Your task: The answer is a number and nothing else: the count of lines in these entries containing the word "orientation".

Excerpted records:
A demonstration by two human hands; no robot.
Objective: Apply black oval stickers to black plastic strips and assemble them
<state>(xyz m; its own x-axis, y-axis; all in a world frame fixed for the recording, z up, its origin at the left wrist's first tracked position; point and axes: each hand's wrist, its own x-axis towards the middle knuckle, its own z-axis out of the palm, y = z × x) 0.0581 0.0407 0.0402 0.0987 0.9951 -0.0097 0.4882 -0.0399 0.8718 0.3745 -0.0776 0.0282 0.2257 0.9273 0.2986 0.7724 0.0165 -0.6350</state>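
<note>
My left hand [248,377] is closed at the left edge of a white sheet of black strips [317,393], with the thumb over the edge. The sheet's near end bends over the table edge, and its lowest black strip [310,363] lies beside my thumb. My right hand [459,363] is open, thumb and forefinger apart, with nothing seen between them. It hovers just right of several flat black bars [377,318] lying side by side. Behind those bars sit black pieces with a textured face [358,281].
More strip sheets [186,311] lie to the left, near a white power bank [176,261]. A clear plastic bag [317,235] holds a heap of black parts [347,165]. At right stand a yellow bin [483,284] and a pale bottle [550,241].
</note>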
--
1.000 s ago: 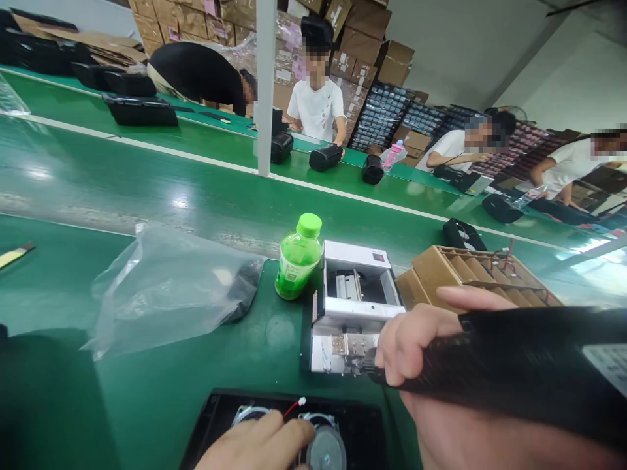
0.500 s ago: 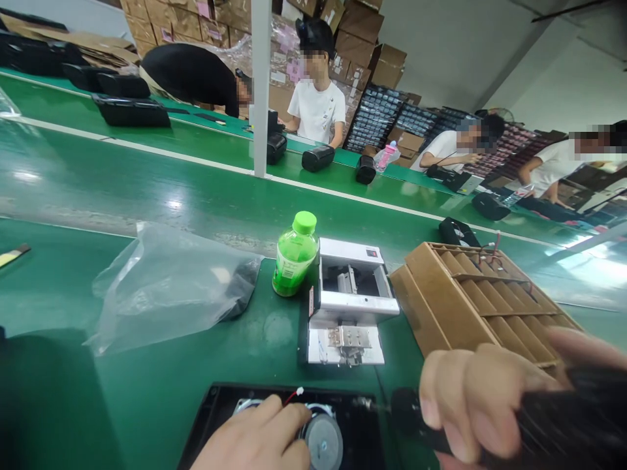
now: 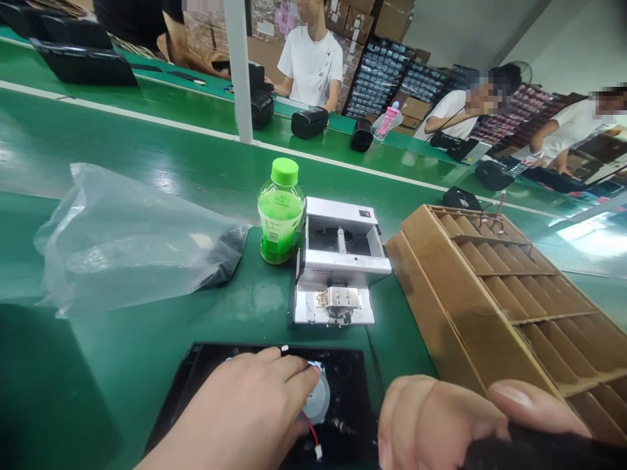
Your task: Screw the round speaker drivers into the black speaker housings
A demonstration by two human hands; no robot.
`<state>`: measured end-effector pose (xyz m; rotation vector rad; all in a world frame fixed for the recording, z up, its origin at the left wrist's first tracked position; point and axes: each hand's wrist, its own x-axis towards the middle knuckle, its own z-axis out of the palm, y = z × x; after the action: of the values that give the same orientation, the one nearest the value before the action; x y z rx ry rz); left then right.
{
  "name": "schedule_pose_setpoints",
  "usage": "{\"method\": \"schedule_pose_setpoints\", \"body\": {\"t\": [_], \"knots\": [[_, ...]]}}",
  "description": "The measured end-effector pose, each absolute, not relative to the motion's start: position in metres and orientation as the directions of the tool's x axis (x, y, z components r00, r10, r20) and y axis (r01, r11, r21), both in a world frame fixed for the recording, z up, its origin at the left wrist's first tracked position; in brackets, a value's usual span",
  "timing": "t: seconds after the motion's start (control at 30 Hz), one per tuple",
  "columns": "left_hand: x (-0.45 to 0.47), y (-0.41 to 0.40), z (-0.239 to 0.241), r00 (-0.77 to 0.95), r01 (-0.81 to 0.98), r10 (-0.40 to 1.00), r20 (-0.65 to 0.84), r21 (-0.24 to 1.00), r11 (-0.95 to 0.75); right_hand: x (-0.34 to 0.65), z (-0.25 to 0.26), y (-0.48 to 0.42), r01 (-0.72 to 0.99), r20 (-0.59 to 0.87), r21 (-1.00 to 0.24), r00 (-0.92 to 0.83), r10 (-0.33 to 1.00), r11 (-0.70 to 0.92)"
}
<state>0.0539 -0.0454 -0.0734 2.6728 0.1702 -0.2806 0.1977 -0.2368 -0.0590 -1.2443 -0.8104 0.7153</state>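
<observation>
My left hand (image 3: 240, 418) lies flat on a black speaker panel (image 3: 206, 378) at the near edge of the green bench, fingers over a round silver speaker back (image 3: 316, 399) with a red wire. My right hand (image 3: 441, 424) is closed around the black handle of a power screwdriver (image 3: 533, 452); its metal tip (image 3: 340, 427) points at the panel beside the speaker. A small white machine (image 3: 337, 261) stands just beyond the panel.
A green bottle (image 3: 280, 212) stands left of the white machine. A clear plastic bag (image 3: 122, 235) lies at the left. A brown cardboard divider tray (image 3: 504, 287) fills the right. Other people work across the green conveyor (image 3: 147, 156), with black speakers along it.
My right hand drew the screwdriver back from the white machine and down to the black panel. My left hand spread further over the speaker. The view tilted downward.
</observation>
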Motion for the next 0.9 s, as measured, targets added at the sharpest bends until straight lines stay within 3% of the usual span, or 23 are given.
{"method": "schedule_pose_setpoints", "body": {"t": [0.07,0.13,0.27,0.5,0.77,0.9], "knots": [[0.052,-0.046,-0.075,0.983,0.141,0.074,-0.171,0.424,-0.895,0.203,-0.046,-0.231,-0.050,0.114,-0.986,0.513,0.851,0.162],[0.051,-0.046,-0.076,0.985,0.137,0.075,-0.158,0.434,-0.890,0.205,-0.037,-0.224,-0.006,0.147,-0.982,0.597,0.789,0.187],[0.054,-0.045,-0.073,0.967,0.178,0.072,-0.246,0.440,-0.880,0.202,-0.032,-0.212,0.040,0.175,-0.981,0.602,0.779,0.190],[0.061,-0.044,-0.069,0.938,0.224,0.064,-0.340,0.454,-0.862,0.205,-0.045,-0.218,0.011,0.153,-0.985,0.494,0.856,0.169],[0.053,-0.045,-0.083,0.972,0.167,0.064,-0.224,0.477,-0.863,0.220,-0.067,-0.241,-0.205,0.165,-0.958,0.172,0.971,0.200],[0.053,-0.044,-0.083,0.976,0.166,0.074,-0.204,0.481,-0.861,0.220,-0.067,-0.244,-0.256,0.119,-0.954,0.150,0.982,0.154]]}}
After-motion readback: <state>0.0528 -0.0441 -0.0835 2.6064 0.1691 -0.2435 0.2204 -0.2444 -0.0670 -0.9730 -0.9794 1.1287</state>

Solution to the problem: 2